How to unleash the New Productivity in your organisation:
- Personal boundaries: The New Productivity does not mean working all the time. Rather, it allows us to acknowledge that work thoughts may arise unexpectedly at the weekend or when exercising – this is how complex thought processes work.
This does not mean that work boundaries break down, but rather arises naturally from a healthy conception of boundaries that involves a clear start and end time to your working day, a break for lunch, and a lifestyle that allows you to take exercise, rest, sleep enough and nurture yourself and your relationships outside of work. Where work is getting in the way of that – for example, with consistent long hours or overwork – this needs to be addressed.

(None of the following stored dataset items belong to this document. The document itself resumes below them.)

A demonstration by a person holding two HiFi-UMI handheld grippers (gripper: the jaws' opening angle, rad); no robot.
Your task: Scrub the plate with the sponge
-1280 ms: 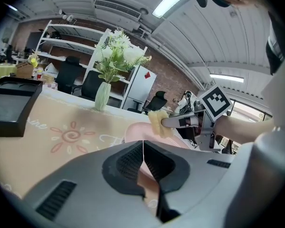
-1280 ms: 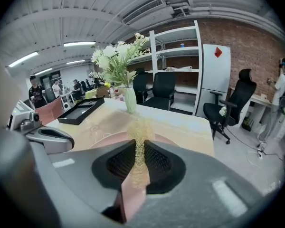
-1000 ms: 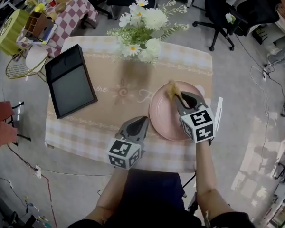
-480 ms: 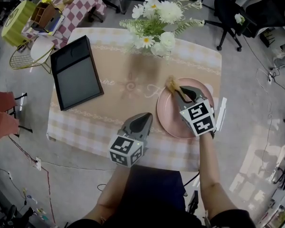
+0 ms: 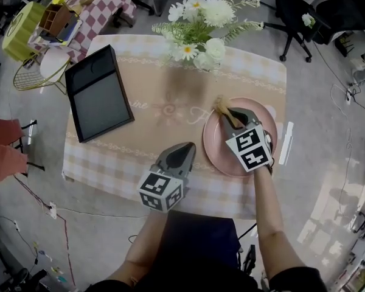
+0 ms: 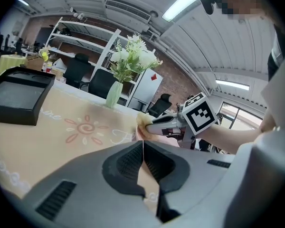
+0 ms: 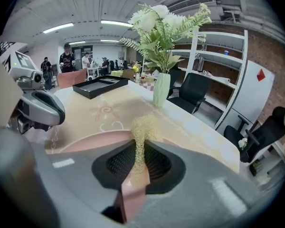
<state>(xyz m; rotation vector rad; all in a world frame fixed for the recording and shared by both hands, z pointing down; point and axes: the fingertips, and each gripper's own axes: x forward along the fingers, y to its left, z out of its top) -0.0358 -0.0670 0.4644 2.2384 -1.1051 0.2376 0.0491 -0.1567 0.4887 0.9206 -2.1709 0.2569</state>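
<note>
While our right tool (image 5: 226,115) stays clamped on the sponge (image 5: 221,106), a wad of yellow mesh, we see little change from half a second ago: the sponge presses on the far left part of the pink plate (image 5: 222,157), much where it was then. A second ago it lay nearer the middle of the plate's far rim, so it has worked leftward across the plate. In the right gripper view the mesh is pinched flat between the two jaws of the tool (image 7: 141,151) and fans out beyond the tips, over the plate (image 7: 95,144).

Our left tool (image 5: 185,148) keeps its place over the surface (image 5: 109,163), just left of the plate's near left edge and apart from it. Its own view shows the jaws (image 6: 143,146) pressed together with nothing between them.

Farther off, the black tray (image 5: 97,93) lies at the left of the surface and the vase of flowers (image 5: 201,17) stands at the far edge, both as before
</note>
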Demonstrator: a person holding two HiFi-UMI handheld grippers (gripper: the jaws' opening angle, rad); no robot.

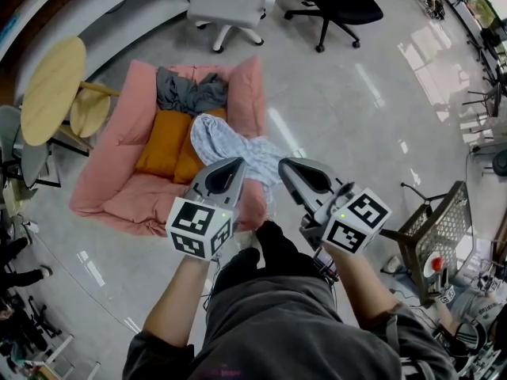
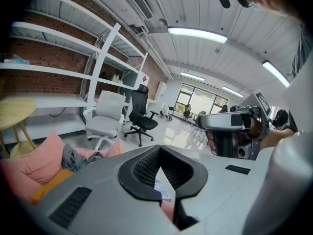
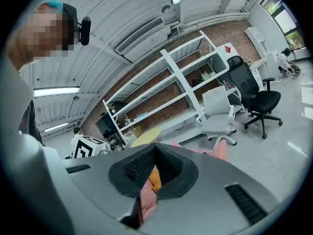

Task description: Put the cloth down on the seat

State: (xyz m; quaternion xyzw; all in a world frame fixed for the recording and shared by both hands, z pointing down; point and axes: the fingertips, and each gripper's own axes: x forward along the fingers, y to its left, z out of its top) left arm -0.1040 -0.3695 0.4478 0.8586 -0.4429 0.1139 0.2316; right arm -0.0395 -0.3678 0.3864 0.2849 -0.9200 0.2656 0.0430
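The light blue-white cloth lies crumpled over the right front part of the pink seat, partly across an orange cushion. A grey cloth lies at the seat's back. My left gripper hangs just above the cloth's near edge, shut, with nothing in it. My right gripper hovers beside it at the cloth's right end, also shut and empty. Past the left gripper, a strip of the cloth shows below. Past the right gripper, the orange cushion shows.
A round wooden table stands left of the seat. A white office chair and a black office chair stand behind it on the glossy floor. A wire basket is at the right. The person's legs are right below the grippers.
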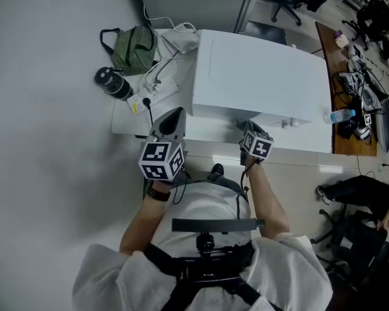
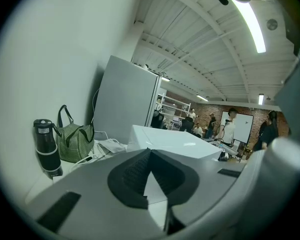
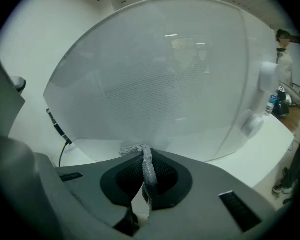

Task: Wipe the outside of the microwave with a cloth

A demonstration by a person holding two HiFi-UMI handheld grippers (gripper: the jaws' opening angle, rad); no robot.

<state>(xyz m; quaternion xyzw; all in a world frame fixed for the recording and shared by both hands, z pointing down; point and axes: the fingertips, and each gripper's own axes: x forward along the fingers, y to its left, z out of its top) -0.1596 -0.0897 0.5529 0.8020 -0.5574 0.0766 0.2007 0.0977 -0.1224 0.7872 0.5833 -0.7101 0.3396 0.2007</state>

- Space and difference: Build variety into your day, your work and yes, your organisation. Leave the desk, talk to a friend, switch between different types of task when you can. Diversity in your teams in terms of gender, race, class and neurodivergence will ensure new ideas and openness permeate and encourage an innovative, emotionally-intelligent mindset. Embrace it.
- Organisational buy-in: No individual can do this alone. We all know that setting boundaries and taking needed time away from the screen is only possible where we feel able. As a leader, you can have a profound influence on how your team operate, and a lot of that will entail moving away from controlling micro-management, building strong relationships and nurturing a culture of trust and openness in which innovation and new ideas can flow. These cultures are often set from the top, and in our experience they are ‘modelled’ from the C-Suite down.
So how is your organisation looking? Now is the moment to establish the flexible working culture that will carry your organisation into a more genuinely productive, innovative working future.